Influential songwriter/pianist Leon Russell, who rose from the role to sideman to be a star in his own right and would have influence over generations of pianists, singers and songwriters, died Saturday in Nashville at the age of 74.

According to a post on his Facebook page, his wife Jan Bridges said he died in his sleep. "He was recovering from heart surgery in July and looked forward to getting back on the road in January. We appreciate everyone’s love and support.”
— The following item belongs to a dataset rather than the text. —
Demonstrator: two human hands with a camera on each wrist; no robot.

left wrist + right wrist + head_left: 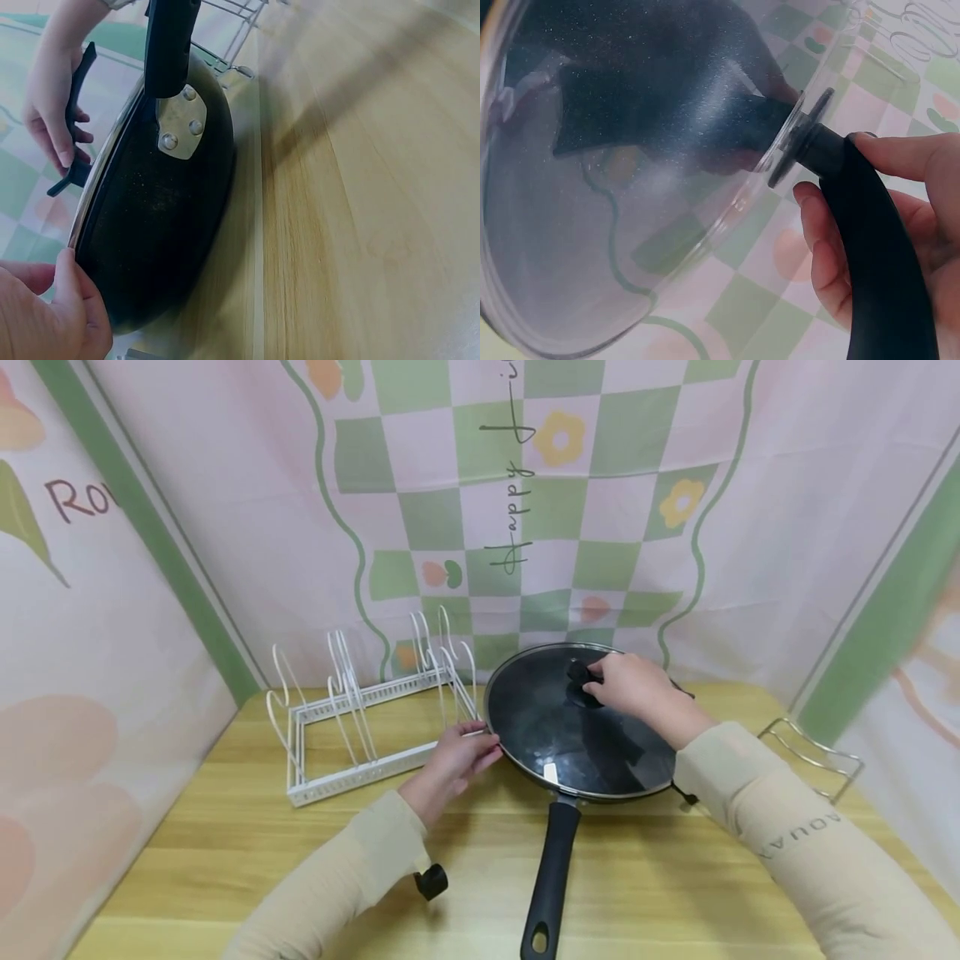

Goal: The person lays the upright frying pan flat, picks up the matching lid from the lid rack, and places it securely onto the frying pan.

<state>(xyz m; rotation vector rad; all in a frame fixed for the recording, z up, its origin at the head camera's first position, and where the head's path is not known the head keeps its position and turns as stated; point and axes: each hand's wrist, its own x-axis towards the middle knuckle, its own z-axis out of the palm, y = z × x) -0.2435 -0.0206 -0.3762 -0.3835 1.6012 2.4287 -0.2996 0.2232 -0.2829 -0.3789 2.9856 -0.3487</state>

His piano style was a compendium of American music of the 1950s: He rolled R&B, the Nashville Sound, honky-tonk, gospel and Southern blues into a unique sound that help drive the bands of Joe Cocker and Delaney & Bonnie before striking out on his own.

Russell’s Southern drawl was distinct in rock & roll of the early 1970s as he reached FM airwaves with a swampy rendition of Bob Dylan’s “A Hard Rain’s A-Gonna Fall” and his own “Tight Rope,” “Back to the Island” and “Lady Blue.” He excelled at interpreting the songs of Dylan, who employed Russell as pianist and producer for the single “Watching the River Flow” in 1971, which just missed the Top 40.

Russell was also a compelling balladeer as a singer and songwriter. One of his most famous compositions, “A Song For You,” was covered early on by The Carpenters and Andy Williams; became a signature song for Donny Hathaway; and won a Grammy for Ray Charles. Christina Aguillera recorded it with Herbie Hancock; Willie Nelson, who recorded and toured with Russell, included a version in the film Honeysuckle Rose; and Bizzy Bone sampled Hathaway’s version for his own “A Song for You.”

Russell won two Grammys, landed eight albums in the Top 40, the highest charting being Carney, which hit #2 in 1972. Carney featured “Tight Rope,” which would be his biggest single, reaching #11. Another song on that album, “This Masquerade,” would be a crossover smash for George Benson in 1976.

Born Claude Russell Bridges, he was one of the originators of the “Tulsa Sound,” which J.J. Cale said was created when guys who don’t know how to play the blues take a shot at it. He moved to Los Angeles in the late 1950s and would play on countless sessions, including ones that produced hits by The Byrds, Gary Lewis and the Playboys, Glen Campbell and Phil Spector’s artists.

Russell went solo in the mid-1960s, forming the Asylum Choir with Marc Benno; the two would launch Shelter Records together in 1968. From there, he famously led Joe Cocker's Mad Dogs & Englishmen band, worked with George Harrison and provided one of the highlights at the Concert for Bangladesh. Cocker made Russell’s “Delta Lady” one of his signature songs, and Russell’s medley of “Jumpin’ Jack Flash” and “Youngblood” was one of the highlights of Harrison’s Concert for Bangladesh.

While working as a solo artist, he kept his hand in session work, recording with The Rolling Stones, assisting blues guitarist Freddie King with his comeback, and working twith the funk act The Gap Band. And when he became a top concert draw in the mid-1970s, Russell created a country music alter-ego, Hank Wilson, to record classic country music. He would revisit the character for three more records; he also toured and recorded with the progressive bluegrass band New Grass Revival.

Russell, who left Shelter in 1976, would create several more labels to put his music but none had the success on Shelter. He became a road warrior, consistently touring clubs for decades.

Convinced he had never received his proper due, Elton John orchestrated a project with Russell, Bernie Taupin and T Bone Burnett that would become The Union, which was released in 2010. Cameron Crowe directed a documentary about the making of the film.

It raised Russell’s profile for a short while as he returned to touring, releasing his last album, Life Journey, in 2014. In July, Russell suffered a heart attack, which kept him off the road.

The Recording Academy's Neil Portnow, who must be as weary as anyone of 2016's death cavalcade, issued the following statement:

"Grammy recipient Leon Russell's passing leaves us with a profound sense of loss. He made an immeasurable contribution to our culture as a musician as part of Los Angeles' famed Wrecking Crew, as a songwriter whose "A Song For You" was recorded by more than 100 artists, and as a recording artist himself with hits such as 'Tight Rope.' His inquisitive musical nature was a model to be emulated. Our condolences go out to his family, friends, and fans."